Markel recently deleted comments questioning the ethics of professors accepting free food and drinks purchased by the Fourth Tier Drexel School of Law. He then closed the thread for additional comments.

Yesterday, he deleted my comments on Professor Teter’s thread.

While we need to keep the heat on Leiter, I think academic thugs like Markel deserve a little attention as well. This guy has been flying under the radar for far too long. Bullies like this need to be made radioactive. their arrogance and imperiousness speaks for itself. All means necessary must be employed.

Clowns like Markel don’t realize that the firmament they stand on in legal academia erodes every day. The public isn’t on their side. They have the losing hand.

Late Saturday night (that is, two and half days later) I received the following email from Dan Markel:

Paul,

greetings and happy new year.

I wanted to alert you that I recently came across some very nasty and inaccurate comments about me on your blog.http://insidethelawschoolscam.blogspot.com/2012/01/exhibit.html?showComment=1325855371740#c5145616221828013153

I would appreciate your deleting them.

FWIW, I have a policy of not allowing Prawfs’ threads to be hijacked by anonymous commenters, and sometimes that irritates folks who want to use threads to promote their agendas (in a anonymous way). Obviously you’re free to run your blog as you see fit. But all the same, I’d consider it good manners on your part to not allow my name to be muddied by anonymous persons on your blog. (There were a couple comments after that seemed inappropriate too.)
Many thanks in advance. (And I’d also appreciate your keeping this request between us; I’m not sure what your general policy is on emails, etc.)
all best wishes,
danny.

I didn’t see this email until early Sunday morning, when I sent Markel this response:

Dan,
Could you forward me copies of the comments you deleted? If that’s not possible, what precisely was inaccurate about them (leaving aside matters of opinion)?
Paul

Markel responded to my request later that morning:

Paul, I’m surprised and disappointed you would even ask for evidence as if this was a dispute worthy of your independent adjudication.

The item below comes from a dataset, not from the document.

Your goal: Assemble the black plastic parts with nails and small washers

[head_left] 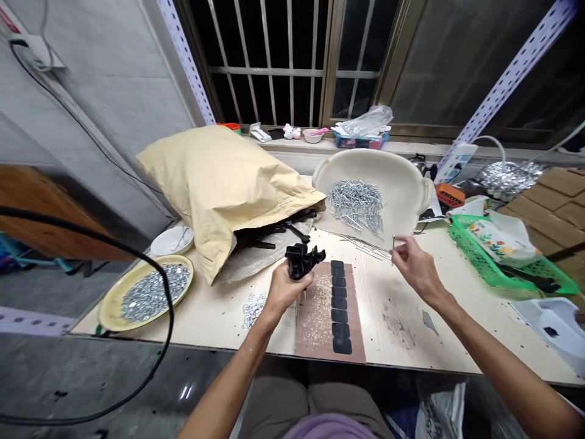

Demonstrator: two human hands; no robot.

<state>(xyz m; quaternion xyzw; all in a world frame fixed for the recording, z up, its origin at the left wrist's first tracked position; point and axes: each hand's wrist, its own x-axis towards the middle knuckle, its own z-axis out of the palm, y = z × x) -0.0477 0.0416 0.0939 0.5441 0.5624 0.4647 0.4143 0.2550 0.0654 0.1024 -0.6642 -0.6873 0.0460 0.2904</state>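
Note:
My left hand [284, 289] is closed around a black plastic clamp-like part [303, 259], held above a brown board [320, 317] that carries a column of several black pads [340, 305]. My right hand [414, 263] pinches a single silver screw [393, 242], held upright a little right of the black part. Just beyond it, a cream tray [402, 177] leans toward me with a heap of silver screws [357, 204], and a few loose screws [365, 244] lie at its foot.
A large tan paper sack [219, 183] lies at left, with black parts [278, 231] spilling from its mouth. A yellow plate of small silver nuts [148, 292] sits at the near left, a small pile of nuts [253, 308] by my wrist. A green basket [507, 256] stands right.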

I had hoped for a more collegial and gentlemanly response.
DM

To which I responded:

Dan,

You’re asking me to delete a comment on my blog which complains about your censorship of a comment made by the commenter on your blog. You claim the comment on my blog is inaccurate.. Unless you give me some basis for judging whether the comment is in fact inaccurate, and inaccurate in a way that’s sufficiently egregious to merit deletion, it would be irresponsible on my part to delete it, especially given that the gist of the comment on my blog is that you are trying to squelch dissent on your blog. So again, I would ask you to explain why the comment is inaccurate (that it’s “nasty,” i.e., critical of your behavior, is in my view irrelevant, unless that criticism is inaccurate).

Paul

This elicited the following response from Markel:

Paul,

it’s not censorship of an idea. It’s deletion of an anonymous comment that was used to hijack a thread off the topic. That’s why it was deleted. On my blog, if someone comments intelligently and under their own name and on a blog post that raises the issue, there is not deletion just because it’s in disagreement with the post’s author. (And if you were to alert me to nasty or inaccurate comments about you or others in our profession that were anonymously written, I’d happily delete them, much as I have for others.)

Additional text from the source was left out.